By on March 3, 2007

p100122822.jpgIt’s not just cars that are safer nowadays, but grown-ups too. Imagine telling your nine year-old, “Son, we’re sending you off to a farm to drive tractors for a family our cleaning lady knows.” That’s what my parents did, and I barely survived to tell the tale. 

For five summers in a row, I was literally “farmed-out” to a Mennonite family. Unlike their more extreme techno-shunning Amish relations, these gentle, old-school agricultural workers used tractors. My deeply religious host– a preacher no less– limited his verbal output to prayer and spontaneous mini-sermons.

When it came to farm work, words of instruction, explanation and warning were conspicuously absent. Education was provided by divine intervention or a perpetual series of baptisms by fire. My first-ever drive provides a perfect example…

There I was, a mere slip of a boy, hanging onto the back of the ancient (putt-putt) John Deere Model B like a tick. While in motion, Mr. Y suddenly slides off the seat, grabs me, sets me on the throne and jumps off. So much for Driver’s Ed.

I don’t recall how I managed to drive the tractor or, more importantly, stop. Perhaps the lesson arrived as intended.

The following summer, I was promoted to full-time tractor driver. “Take the H, hook up the crimper and run the cut field out past the oats.” Once I figured out what (and where) the crimper was, where the field lay and what pattern I was supposed to make around it, I was in tractor-driving hog heaven.
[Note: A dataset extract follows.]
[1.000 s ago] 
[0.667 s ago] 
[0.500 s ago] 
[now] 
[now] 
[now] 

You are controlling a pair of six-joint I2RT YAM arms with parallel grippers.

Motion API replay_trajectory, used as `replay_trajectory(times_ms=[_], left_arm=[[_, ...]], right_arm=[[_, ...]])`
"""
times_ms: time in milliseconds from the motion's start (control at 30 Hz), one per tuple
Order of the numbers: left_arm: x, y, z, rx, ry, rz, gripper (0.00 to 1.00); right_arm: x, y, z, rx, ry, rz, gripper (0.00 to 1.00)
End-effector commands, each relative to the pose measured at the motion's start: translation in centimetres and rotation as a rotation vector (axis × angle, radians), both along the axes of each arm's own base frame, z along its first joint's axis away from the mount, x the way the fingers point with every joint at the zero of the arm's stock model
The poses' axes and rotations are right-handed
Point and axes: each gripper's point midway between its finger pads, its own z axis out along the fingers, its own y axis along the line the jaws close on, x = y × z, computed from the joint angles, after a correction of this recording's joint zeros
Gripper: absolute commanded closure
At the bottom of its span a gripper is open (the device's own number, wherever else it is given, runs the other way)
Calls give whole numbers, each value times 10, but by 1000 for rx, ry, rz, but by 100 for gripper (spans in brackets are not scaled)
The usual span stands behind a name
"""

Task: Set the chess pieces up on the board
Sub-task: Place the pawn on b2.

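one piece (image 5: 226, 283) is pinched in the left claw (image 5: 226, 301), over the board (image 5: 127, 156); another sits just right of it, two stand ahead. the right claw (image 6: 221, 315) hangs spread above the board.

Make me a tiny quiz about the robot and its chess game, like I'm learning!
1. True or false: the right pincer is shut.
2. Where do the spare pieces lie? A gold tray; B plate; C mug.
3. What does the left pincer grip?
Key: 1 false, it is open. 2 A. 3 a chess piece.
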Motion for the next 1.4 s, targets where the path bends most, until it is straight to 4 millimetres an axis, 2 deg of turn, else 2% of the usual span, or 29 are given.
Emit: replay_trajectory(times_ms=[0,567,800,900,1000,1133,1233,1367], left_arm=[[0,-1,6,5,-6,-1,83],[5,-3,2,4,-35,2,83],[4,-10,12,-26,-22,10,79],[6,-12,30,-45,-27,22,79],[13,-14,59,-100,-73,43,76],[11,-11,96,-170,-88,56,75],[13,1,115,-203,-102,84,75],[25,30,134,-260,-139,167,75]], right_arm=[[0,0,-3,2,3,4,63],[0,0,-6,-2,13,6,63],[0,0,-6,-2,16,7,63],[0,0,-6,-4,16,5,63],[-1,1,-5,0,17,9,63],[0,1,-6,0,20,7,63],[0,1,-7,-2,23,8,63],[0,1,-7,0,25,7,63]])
The controls were mechanical and rude. To extract any response from the stiff pedals, I had to slide off the seat and simultaneously suspend and leverage myself from the steering wheel. And hanging on to that jerking, hot tiller while bouncing through a bumpy field all day brought visceral meaning to the phrase “steering feedback”.
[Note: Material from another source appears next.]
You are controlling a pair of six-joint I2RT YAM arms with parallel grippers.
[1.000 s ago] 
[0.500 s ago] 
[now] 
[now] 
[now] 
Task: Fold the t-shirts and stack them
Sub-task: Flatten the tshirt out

Inching a three ton tractor to hitch up a wagon between the posts in a barn, I learned to play the clutch friction point like a Stradivarius. I didn’t want to add a knocked-down barn to my list of accidents.

A neighbor’s boy sent me flying to the gravel when he indelicately popped the odd hand-lever clutch on an old Allis-Chalmers. I stopped trusting under-age drivers.

The tractors had twin brake pedals. One day, pulling a load, I dropped the right drive wheel into a muddy rut. Watching that tire spin I had an inspiration: I pushed the right pedal, and the power transferred to the left wheel. I discovered traction control.

When told that the biggest tractor, a Farmall Super M-TA, had 47 horsepower, I was incredulous. That thing could pull a barn. But a day spent behind a team of two draft horses pulling a giant hay wagon gave me a new perspective.

The Farmalls had five highly-unsynchronized gears. The first four were for the field; you could start in any of them. But up-shifting into fifth on the road was the problem; I hadn’t yet divined double-clutching.

My technique: I forced all my weight against the unyielding stick and ground the gears mercilessly. When the tractor finally lost all its momentum and fifth engaged, I released the clutch and it slooowly chuffed away. My admiration for long-stroke, torquey engines has never diminished.

Row-crop tractors with their siamese-twin front wheels and high centers of gravity fully deserved their nick-name “widow makers.” My first near-death experience arrived when I tried to take a tight down-hill curve on a gravel road at speed. The inside drive wheel was coming up fast when I reflexively eased the steering wheel and widened my arc. The hell with a perfect apex; I was too young to die.

The same corner tried to kill me twice. I was riding standing up, face in the wind, behind the cab of the old Studebaker pickup. Unexpectedly, Mr. Y took a right turn at the T-intersection at a reckless speed (I assumed he was going straight). Falling out, I managed to grab the outside rear-view mirror. His face expressed considerable surprise when he saw me hanging there. His explanation: the brakes were out (had been for a while). I began to understand why Mennonites had large families.

Surviving (literally) three summers bronco-riding an assortment of elderly Farmalls, Fords and Johnny Poppers grounded me deeply in the fundamentals of auto-locomotion. They were lessons that would never leave me—just like the scars on my leg and my twisted fingers.

And yet I loved those summers. I learned many useful lessons, like not to pee on an electric fence. Despite two frantic trips to the university hospital for emergency surgery, I have no regrets. (In fact, one of those trips blessed me with my first 100 mph car ride.) Life’s lasting lessons– and fast car rides– often come at a price.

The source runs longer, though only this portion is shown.